» Exercise brief
Print the listing below again, exactly. Skip the pictures.

- - - -

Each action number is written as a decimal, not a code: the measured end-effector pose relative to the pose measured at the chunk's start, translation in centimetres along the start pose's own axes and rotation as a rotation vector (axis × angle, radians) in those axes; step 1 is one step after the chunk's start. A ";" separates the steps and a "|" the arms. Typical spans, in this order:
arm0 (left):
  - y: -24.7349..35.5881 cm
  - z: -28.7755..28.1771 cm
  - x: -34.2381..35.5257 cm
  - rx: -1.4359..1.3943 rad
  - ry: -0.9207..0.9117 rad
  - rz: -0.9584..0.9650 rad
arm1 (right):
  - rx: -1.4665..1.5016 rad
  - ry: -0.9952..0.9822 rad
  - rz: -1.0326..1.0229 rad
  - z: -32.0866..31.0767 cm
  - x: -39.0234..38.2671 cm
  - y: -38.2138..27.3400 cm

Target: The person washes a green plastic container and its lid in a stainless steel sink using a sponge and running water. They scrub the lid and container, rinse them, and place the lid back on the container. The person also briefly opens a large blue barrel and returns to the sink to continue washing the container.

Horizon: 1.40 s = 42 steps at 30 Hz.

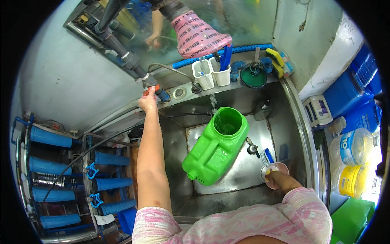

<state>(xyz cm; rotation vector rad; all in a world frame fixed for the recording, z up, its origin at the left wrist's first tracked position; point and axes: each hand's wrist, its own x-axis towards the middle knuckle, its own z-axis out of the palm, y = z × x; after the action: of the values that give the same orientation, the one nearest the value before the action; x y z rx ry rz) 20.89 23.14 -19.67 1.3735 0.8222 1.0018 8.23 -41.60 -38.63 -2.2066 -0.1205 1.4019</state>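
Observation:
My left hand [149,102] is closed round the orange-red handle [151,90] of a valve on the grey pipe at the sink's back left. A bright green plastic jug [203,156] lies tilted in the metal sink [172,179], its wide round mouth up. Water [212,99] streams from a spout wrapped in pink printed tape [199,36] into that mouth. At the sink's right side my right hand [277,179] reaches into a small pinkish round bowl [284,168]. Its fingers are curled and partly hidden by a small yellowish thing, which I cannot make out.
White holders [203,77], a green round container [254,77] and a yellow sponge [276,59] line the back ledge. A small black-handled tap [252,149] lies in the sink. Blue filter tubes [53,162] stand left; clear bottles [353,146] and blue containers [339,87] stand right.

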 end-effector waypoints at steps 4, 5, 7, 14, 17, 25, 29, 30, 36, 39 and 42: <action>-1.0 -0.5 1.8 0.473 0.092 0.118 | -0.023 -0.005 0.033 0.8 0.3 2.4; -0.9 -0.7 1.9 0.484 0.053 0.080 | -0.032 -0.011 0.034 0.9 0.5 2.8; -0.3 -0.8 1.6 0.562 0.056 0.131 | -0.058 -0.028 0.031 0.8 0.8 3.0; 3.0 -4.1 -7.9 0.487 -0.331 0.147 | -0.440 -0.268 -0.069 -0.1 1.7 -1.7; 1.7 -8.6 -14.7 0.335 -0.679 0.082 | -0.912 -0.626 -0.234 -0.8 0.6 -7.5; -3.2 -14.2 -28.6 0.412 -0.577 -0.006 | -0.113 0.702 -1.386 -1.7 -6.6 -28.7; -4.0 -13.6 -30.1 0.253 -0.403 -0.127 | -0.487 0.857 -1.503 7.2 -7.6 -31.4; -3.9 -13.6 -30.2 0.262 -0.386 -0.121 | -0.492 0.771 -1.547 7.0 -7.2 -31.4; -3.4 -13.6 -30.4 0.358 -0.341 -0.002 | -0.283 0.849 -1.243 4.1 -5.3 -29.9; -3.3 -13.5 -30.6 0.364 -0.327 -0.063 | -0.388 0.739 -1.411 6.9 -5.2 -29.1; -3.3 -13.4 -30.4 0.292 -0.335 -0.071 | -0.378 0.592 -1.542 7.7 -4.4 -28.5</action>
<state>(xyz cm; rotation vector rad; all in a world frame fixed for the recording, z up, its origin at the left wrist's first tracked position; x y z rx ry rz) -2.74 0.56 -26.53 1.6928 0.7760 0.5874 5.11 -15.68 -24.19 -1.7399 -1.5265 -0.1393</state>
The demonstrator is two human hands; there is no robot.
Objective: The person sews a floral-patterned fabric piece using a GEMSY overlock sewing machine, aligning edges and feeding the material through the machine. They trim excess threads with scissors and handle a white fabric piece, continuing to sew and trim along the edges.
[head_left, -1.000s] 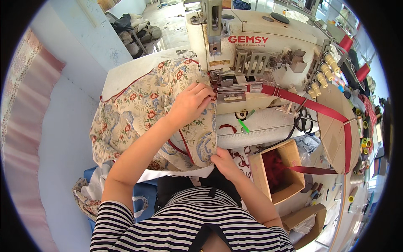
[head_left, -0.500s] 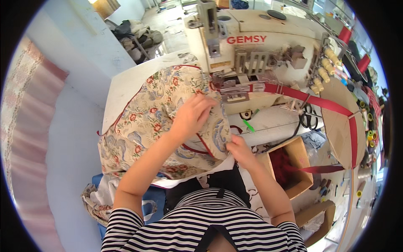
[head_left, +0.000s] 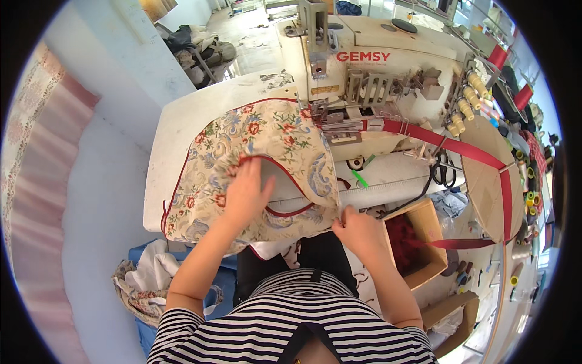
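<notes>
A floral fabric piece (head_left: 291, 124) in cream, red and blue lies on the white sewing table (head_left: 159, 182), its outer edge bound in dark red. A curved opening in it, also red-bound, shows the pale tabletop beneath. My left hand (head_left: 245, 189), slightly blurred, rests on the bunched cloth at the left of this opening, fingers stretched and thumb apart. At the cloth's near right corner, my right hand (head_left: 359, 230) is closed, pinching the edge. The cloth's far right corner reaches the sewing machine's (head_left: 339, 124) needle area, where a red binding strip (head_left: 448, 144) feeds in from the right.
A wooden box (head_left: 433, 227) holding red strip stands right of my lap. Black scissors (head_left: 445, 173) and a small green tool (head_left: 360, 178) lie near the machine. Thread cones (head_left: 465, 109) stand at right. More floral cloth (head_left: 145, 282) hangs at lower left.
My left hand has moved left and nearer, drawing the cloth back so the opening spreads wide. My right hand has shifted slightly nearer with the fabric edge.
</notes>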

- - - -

» Answer to the problem
Each action number is written as a decimal, not a code: the measured end-effector pose relative to the pose measured at the chunk's start, translation in centimetres along the start pose's own axes and rotation as a rotation vector (axis × angle, radians) in those axes; step 1 is one step after the chunk's start. A ";" separates the steps and a "|" the arms. Typical spans, in this order:
arm0 (left):
  - y: -24.7349..35.5881 cm
  - z: -28.7755..28.1771 cm
  - x: -34.2381..35.5257 cm
  - rx: -1.4359..1.3943 rad
  - ry: -0.9207..0.9117 rad
  - rz: -0.9584..0.9650 rad
arm1 (right):
  - rx: -1.4665..1.5016 rad
  - ry: -0.9952..0.9822 rad
  - rz: -1.0326..1.0229 rad
  - z: -32.0866..31.0767 cm
  - x: -39.0234..38.2671 cm
  - y: -38.2138..27.3400 cm

Target: The person washes a green plastic container and its lid in a stainless steel sink using a sponge and running water. They scrub the lid and container, rinse them, and place the lid back on the container. The person also briefly opens a large blue barrel and returns to the sink to continue washing the container.

Horizon: 1.40 s = 42 steps at 30 Hz.


<state>(xyz cm; rotation vector rad; all in a world frame fixed for the recording, z up, its origin at the left wrist's first tracked position; point and axes: each hand's wrist, its own x-axis towards the middle knuckle, its own z-axis out of the palm, y = z × x; after the action: of the values that give the same orientation, the one nearest the value before the action; x y z rx ry rz) 20.89 23.14 -19.67 1.3735 0.8222 1.0018 8.23 -41.60 -38.63 -2.2066 -0.1205 1.4019</state>
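Observation:
My left hand [149,102] is closed round the orange-red handle [151,90] of a valve on the grey pipe at the sink's back left. A bright green plastic jug [203,156] lies tilted in the metal sink [172,179], its wide round mouth up. Water [212,99] streams from a spout wrapped in pink printed tape [199,36] into that mouth. At the sink's right side my right hand [277,179] reaches into a small pinkish round bowl [284,168]. Its fingers are curled and partly hidden by a small yellowish thing, which I cannot make out.
White holders [203,77], a green round container [254,77] and a yellow sponge [276,59] line the back ledge. A small black-handled tap [252,149] lies in the sink. Blue filter tubes [53,162] stand left; clear bottles [353,146] and blue containers [339,87] stand right.
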
 end-effector waypoints at steps 4, 5, 7, 14, 17, 25, 29, 30, 36, 39 and 42: <action>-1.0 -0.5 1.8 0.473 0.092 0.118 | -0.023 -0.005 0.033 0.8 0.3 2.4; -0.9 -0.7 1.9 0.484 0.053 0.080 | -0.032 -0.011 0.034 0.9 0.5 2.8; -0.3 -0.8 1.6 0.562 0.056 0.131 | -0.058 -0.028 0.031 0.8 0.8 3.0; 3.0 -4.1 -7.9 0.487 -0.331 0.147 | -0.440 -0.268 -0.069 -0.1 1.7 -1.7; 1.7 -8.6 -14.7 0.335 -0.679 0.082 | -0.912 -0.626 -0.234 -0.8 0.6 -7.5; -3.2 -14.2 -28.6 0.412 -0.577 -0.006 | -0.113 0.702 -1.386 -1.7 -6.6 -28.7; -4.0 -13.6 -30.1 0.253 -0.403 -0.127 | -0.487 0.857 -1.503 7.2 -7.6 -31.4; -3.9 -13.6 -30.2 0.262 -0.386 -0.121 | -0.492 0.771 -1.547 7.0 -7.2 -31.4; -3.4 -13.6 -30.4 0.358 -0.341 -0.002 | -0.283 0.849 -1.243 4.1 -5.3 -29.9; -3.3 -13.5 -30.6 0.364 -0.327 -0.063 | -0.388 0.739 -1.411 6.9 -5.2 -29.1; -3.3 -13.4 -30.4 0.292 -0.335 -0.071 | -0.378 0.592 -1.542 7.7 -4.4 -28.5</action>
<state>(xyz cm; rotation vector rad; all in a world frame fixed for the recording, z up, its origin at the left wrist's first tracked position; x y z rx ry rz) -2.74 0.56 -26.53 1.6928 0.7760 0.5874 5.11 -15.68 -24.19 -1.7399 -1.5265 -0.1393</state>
The demonstrator is two human hands; there is no robot.
Objective: The person sews a floral-patterned fabric piece using a GEMSY overlock sewing machine, aligning edges and feeding the material through the machine. They trim excess threads with scissors and handle a white fabric piece, continuing to sew and trim along the edges.
[head_left, -1.000s] 
[head_left, -0.500s] 
[head_left, +0.000s] 
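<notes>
A floral fabric piece (head_left: 291, 124) in cream, red and blue lies on the white sewing table (head_left: 159, 182), its outer edge bound in dark red. A curved opening in it, also red-bound, shows the pale tabletop beneath. My left hand (head_left: 245, 189), slightly blurred, rests on the bunched cloth at the left of this opening, fingers stretched and thumb apart. At the cloth's near right corner, my right hand (head_left: 359, 230) is closed, pinching the edge. The cloth's far right corner reaches the sewing machine's (head_left: 339, 124) needle area, where a red binding strip (head_left: 448, 144) feeds in from the right.
A wooden box (head_left: 433, 227) holding red strip stands right of my lap. Black scissors (head_left: 445, 173) and a small green tool (head_left: 360, 178) lie near the machine. Thread cones (head_left: 465, 109) stand at right. More floral cloth (head_left: 145, 282) hangs at lower left.
My left hand has moved left and nearer, drawing the cloth back so the opening spreads wide. My right hand has shifted slightly nearer with the fabric edge.
</notes>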

Nothing else belongs in the output.